■ **Exercise prompt**: Your task is to write out every line of the data exactly. Drop the pictures.
----- Data
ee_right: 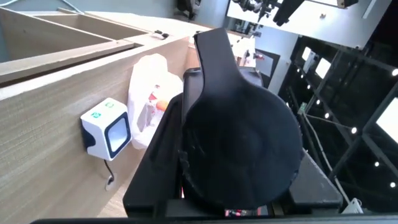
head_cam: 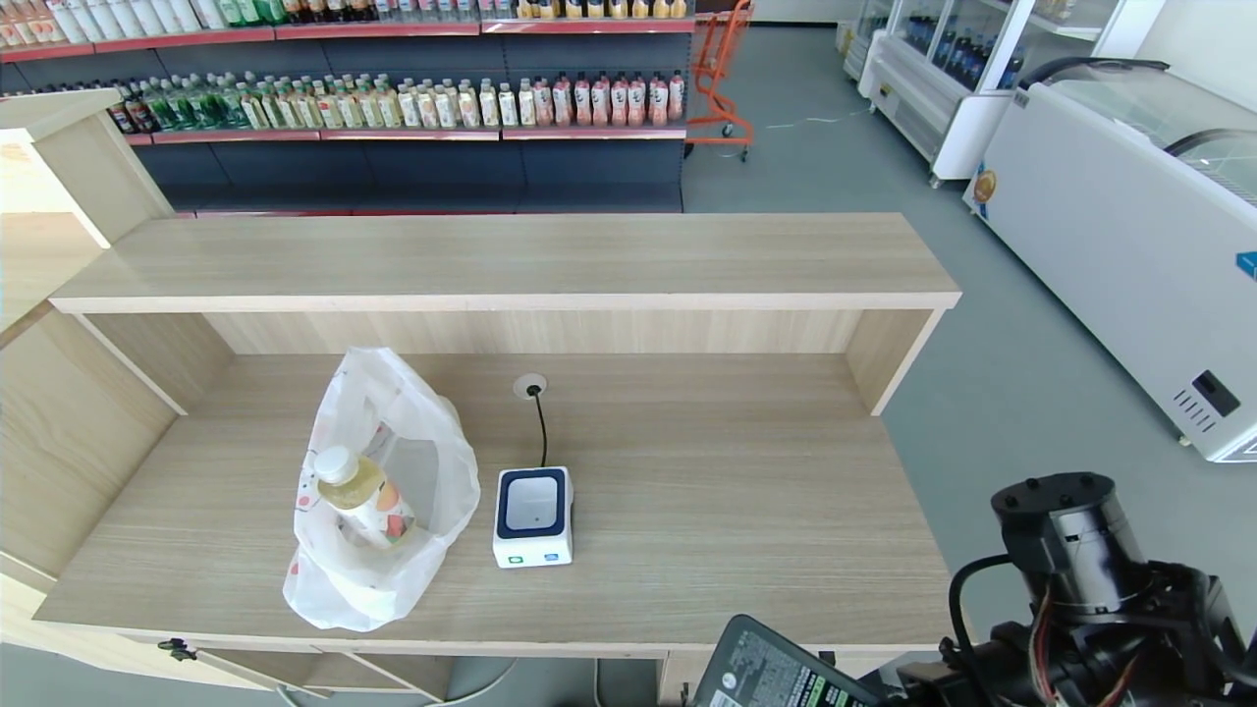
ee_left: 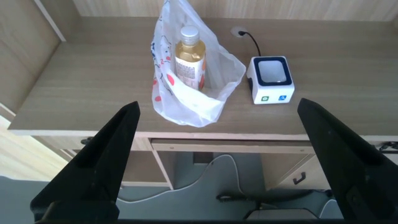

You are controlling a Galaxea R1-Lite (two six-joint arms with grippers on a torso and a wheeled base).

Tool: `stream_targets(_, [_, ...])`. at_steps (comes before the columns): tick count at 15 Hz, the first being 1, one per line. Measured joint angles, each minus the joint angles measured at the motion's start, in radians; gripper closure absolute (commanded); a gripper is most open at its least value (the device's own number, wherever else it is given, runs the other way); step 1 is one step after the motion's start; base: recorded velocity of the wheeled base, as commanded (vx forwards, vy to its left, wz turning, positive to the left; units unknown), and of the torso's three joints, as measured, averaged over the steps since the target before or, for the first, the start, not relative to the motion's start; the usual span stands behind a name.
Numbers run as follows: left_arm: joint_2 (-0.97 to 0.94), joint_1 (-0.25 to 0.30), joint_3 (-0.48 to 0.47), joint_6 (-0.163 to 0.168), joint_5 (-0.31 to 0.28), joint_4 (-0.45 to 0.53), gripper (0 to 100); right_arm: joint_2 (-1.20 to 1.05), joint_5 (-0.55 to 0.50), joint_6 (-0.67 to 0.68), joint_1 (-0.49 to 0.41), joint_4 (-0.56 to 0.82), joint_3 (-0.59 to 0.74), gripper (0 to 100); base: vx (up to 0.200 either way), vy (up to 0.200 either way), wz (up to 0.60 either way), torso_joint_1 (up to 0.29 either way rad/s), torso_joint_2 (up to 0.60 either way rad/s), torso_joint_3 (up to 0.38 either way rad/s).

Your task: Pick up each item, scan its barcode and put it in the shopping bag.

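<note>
White shopping bag [ee_left: 186,107], bottle [ee_left: 189,62] inside, stands just beside the scanner [ee_left: 272,78]; left gripper [ee_left: 217,107] hangs near it, wide open, empty.

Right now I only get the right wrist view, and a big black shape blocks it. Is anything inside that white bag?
Observer: Yes. The shopping bag holds one bottle, standing upright with its white cap on.
Operator: What is the other hand doing?
Observer: The left hand is open and empty, in front of the counter.
Operator: What's past the counter?
Observer: Shelves lined with drink bottles.
</note>
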Motion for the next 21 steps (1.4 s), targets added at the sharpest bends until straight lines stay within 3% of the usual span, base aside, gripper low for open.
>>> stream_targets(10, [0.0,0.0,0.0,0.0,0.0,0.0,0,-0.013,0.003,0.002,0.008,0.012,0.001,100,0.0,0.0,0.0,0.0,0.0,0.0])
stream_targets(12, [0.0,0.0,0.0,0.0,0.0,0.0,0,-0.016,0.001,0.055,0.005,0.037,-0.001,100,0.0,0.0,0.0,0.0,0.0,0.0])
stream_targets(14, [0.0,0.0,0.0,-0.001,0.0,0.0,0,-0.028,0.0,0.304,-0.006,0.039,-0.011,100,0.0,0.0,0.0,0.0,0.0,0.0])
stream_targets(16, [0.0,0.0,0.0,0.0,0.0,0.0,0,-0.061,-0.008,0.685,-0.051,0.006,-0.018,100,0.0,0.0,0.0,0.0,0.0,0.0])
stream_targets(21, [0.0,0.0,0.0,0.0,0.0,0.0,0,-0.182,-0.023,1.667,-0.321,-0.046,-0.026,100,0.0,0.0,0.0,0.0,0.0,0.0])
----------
■ **Task solution**:
ee_right: 
head_cam: 
ee_left: 

You are controlling a Galaxea R1-Lite (two six-joint arms with grippers on a torso and a wheeled base).

Tool: `stream_targets(_, [_, ...])`. at_steps (comes before the columns): tick count at 15 Hz, the first being 1, one per line. Measured joint angles, each minus the joint angles measured at the motion's start, in radians; gripper closure absolute (commanded); a gripper is most open at its least value (the device's own number, wherever else it is given, runs the other way); step 1 is one step after the motion's start; base: recorded velocity of the wheeled base, as commanded (vx forwards, vy to its left, wz turning, positive to the left; units unknown), and of the torso's three joints, as measured, averaged over the steps since the target before or, for the first, the start, not relative to the motion's start; the usual span stands behind a name.
Numbers run as follows: left_arm: joint_2 (-0.97 to 0.94), joint_1 (-0.25 to 0.30), joint_3 (-0.48 to 0.47), joint_6 (-0.163 to 0.168), joint_5 (-0.31 to 0.28), joint_4 (-0.45 to 0.53), gripper (0 to 100); right_arm: joint_2 (-1.20 to 1.05), joint_5 (-0.55 to 0.50), joint_6 (-0.67 to 0.68), joint_1 (-0.49 to 0.41), joint_4 (-0.56 to 0.82), joint_3 (-0.59 to 0.74), gripper (0 to 100); base: vx (up to 0.200 either way), vy (up to 0.200 either way), wz (up to 0.60 either way), torso_joint_1 (up to 0.29 either way rad/s), torso_joint_2 (up to 0.60 either way rad/s), torso_joint_3 (up to 0.38 either way rad/s).

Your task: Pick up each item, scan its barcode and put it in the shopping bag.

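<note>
White shopping bag [ee_left: 186,107], bottle [ee_left: 189,62] inside, stands just beside the scanner [ee_left: 272,78]; left gripper [ee_left: 217,107] hangs near it, wide open, empty.

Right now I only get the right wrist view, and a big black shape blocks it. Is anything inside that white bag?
Observer: Yes. The shopping bag holds one bottle, standing upright with its white cap on.
Operator: What is the other hand doing?
Observer: The left hand is open and empty, in front of the counter.
Operator: What's past the counter?
Observer: Shelves lined with drink bottles.
</note>
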Motion for the next 21 steps (1.4 s), targets added at the sharpest bends until straight lines stay within 3% of the usual span, base aside, gripper low for open.
>>> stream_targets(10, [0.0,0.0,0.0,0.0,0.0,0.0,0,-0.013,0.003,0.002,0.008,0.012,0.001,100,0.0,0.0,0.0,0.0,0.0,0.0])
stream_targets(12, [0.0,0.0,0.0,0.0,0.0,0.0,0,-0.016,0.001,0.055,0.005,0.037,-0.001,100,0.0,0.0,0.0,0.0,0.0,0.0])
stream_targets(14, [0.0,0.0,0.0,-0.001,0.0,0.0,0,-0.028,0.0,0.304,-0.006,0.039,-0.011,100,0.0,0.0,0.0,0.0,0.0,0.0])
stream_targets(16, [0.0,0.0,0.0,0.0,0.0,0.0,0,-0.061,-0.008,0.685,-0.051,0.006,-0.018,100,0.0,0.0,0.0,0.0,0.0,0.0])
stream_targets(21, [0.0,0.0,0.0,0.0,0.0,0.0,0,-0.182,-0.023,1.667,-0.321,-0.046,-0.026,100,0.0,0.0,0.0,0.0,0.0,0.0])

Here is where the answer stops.